What the task asks | Please count the lines in this listing that include the string "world", and give only the number.

Stored data |
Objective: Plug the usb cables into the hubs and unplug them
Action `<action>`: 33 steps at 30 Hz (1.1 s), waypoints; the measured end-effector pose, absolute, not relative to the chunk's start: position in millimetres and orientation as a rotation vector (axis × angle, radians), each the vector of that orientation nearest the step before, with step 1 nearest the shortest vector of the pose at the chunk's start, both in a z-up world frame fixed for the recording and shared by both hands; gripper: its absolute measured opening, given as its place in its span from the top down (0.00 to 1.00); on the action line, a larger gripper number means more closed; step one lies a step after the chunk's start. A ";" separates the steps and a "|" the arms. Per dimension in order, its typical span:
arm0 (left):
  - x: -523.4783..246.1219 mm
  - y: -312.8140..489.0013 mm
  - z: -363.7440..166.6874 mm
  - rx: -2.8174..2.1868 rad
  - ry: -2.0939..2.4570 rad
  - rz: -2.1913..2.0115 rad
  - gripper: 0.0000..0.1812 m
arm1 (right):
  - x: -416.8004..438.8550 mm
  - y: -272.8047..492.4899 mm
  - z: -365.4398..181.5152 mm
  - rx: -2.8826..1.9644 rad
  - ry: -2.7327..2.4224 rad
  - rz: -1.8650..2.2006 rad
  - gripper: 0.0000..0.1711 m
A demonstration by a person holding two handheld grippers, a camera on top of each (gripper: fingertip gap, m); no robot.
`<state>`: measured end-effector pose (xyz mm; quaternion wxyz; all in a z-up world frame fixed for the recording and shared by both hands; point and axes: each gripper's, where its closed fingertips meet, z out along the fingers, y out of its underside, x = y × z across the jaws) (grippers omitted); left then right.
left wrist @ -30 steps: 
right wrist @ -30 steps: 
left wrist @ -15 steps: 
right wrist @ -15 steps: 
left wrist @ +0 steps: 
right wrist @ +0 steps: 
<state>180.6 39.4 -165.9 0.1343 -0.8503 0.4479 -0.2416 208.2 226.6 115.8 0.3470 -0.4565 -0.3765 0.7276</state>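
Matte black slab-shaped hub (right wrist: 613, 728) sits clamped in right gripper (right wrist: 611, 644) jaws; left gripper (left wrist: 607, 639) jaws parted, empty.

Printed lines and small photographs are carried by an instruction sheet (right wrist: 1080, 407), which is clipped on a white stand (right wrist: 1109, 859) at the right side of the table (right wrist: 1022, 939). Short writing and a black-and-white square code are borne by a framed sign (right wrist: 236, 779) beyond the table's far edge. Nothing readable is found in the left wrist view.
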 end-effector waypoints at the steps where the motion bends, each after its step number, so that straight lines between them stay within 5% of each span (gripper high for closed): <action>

Output of the task | 2